=== Activity ===
The answer should be an exact copy of the data.

=== Dataset excerpt ===
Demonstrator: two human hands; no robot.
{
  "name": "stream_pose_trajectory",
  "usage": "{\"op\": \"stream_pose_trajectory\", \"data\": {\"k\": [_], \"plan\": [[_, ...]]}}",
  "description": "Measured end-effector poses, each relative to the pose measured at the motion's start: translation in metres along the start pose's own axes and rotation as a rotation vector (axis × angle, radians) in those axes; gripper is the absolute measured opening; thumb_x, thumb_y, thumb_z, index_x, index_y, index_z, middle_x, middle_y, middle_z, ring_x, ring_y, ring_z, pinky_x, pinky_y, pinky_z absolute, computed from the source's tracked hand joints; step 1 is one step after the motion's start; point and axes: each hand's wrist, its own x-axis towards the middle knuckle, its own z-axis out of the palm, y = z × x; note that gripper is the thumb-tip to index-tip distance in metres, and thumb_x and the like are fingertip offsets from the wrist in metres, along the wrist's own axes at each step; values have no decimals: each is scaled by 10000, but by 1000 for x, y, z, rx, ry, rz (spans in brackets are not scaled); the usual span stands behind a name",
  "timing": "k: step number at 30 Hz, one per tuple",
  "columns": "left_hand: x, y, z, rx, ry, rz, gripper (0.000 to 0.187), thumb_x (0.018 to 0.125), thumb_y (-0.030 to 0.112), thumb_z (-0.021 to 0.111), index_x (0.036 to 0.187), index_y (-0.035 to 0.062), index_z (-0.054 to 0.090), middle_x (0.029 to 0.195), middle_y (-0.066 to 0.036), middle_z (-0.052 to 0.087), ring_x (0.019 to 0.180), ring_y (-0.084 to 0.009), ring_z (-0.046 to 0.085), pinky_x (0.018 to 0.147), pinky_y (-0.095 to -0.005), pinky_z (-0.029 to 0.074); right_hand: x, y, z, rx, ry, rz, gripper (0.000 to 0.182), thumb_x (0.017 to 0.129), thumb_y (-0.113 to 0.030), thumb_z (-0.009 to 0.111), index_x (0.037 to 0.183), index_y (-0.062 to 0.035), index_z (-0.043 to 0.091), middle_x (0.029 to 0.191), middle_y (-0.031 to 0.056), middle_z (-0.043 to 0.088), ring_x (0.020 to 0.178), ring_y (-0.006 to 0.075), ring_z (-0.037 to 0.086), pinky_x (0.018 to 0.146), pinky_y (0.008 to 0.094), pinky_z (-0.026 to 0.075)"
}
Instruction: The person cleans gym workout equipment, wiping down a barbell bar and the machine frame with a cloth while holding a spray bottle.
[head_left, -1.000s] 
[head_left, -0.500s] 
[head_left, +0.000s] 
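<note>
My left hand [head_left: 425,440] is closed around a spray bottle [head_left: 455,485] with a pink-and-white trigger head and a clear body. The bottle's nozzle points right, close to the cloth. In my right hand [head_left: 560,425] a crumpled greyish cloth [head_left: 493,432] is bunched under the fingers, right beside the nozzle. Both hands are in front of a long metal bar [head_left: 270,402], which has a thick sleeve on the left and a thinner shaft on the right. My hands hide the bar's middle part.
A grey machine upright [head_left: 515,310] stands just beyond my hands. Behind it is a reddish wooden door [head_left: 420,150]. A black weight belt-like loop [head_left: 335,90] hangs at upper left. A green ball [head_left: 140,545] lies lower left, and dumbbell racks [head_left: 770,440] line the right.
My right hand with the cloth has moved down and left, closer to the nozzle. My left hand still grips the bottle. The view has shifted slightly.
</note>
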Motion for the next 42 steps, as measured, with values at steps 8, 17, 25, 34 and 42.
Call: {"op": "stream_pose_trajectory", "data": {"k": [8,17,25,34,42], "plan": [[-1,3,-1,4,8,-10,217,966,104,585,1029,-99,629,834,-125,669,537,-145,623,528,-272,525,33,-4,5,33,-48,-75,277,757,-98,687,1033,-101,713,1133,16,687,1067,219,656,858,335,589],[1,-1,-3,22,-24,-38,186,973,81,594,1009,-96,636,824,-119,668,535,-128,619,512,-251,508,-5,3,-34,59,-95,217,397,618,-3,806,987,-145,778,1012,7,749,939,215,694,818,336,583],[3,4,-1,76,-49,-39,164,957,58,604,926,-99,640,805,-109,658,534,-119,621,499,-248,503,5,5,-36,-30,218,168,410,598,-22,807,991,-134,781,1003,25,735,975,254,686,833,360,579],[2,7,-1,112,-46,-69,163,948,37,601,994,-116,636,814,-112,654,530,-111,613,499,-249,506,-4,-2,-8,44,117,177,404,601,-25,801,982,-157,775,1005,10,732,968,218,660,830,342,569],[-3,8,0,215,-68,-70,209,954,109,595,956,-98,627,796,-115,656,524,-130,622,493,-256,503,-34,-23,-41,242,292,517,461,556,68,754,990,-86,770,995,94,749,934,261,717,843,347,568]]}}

=== Solution ===
Demonstrator: two human hands; no robot.
{
  "name": "stream_pose_trajectory",
  "usage": "{\"op\": \"stream_pose_trajectory\", \"data\": {\"k\": [_], \"plan\": [[_, ...]]}}",
  "description": "Measured end-effector poses, each relative to the pose measured at the motion's start: translation in metres along the start pose's own axes and rotation as a rotation vector (axis × angle, radians) in those axes; gripper is the absolute measured opening; thumb_x, thumb_y, thumb_z, index_x, index_y, index_z, middle_x, middle_y, middle_z, ring_x, ring_y, ring_z, pinky_x, pinky_y, pinky_z absolute, computed from the source's tracked hand joints; step 1 is one step after the motion's start; point and axes: each hand's wrist, its own x-axis towards the middle knuckle, its own z-axis out of the palm, y = z × x; note that gripper is the thumb-tip to index-tip distance in metres, and thumb_x and the like are fingertip offsets from the wrist in metres, along the wrist's own axes at each step; values have no decimals: each is scaled by 10000, but by 1000 for x, y, z, rx, ry, rz (spans in brackets are not scaled); the usual span stands behind a name",
  "timing": "k: step number at 30 Hz, one per tuple",
  "columns": "left_hand: x, y, z, rx, ry, rz, gripper (0.000 to 0.187), thumb_x (0.018 to 0.125), thumb_y (-0.030 to 0.112), thumb_z (-0.021 to 0.111), index_x (0.036 to 0.187), index_y (-0.035 to 0.062), index_z (-0.054 to 0.090), middle_x (0.029 to 0.195), middle_y (-0.066 to 0.036), middle_z (-0.052 to 0.087), ring_x (0.019 to 0.180), ring_y (-0.084 to 0.009), ring_z (-0.046 to 0.085), pinky_x (0.018 to 0.147), pinky_y (-0.095 to -0.005), pinky_z (-0.029 to 0.074); right_hand: x, y, z, rx, ry, rz, gripper (0.000 to 0.182), thumb_x (0.017 to 0.129), thumb_y (-0.113 to 0.030), thumb_z (-0.009 to 0.111), index_x (0.037 to 0.183), index_y (-0.062 to 0.035), index_z (-0.043 to 0.091), middle_x (0.029 to 0.191), middle_y (-0.031 to 0.056), middle_z (-0.043 to 0.088), ring_x (0.020 to 0.178), ring_y (-0.006 to 0.075), ring_z (-0.037 to 0.086), pinky_x (0.018 to 0.146), pinky_y (0.008 to 0.094), pinky_z (-0.026 to 0.075)"
}
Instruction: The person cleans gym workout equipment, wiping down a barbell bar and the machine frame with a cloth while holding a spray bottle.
[head_left, -1.000s] 
[head_left, -0.500s] 
[head_left, +0.000s] 
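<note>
My left hand [head_left: 425,440] is closed around a spray bottle [head_left: 455,485] with a pink-and-white trigger head and a clear body. The bottle's nozzle points right, close to the cloth. In my right hand [head_left: 560,425] a crumpled greyish cloth [head_left: 493,432] is bunched under the fingers, right beside the nozzle. Both hands are in front of a long metal bar [head_left: 270,402], which has a thick sleeve on the left and a thinner shaft on the right. My hands hide the bar's middle part.
A grey machine upright [head_left: 515,310] stands just beyond my hands. Behind it is a reddish wooden door [head_left: 420,150]. A black weight belt-like loop [head_left: 335,90] hangs at upper left. A green ball [head_left: 140,545] lies lower left, and dumbbell racks [head_left: 770,440] line the right.
My right hand with the cloth has moved down and left, closer to the nozzle. My left hand still grips the bottle. The view has shifted slightly.
</note>
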Motion for the next 42 steps, as measured, with values at steps 8, 17, 25, 34 and 42.
Call: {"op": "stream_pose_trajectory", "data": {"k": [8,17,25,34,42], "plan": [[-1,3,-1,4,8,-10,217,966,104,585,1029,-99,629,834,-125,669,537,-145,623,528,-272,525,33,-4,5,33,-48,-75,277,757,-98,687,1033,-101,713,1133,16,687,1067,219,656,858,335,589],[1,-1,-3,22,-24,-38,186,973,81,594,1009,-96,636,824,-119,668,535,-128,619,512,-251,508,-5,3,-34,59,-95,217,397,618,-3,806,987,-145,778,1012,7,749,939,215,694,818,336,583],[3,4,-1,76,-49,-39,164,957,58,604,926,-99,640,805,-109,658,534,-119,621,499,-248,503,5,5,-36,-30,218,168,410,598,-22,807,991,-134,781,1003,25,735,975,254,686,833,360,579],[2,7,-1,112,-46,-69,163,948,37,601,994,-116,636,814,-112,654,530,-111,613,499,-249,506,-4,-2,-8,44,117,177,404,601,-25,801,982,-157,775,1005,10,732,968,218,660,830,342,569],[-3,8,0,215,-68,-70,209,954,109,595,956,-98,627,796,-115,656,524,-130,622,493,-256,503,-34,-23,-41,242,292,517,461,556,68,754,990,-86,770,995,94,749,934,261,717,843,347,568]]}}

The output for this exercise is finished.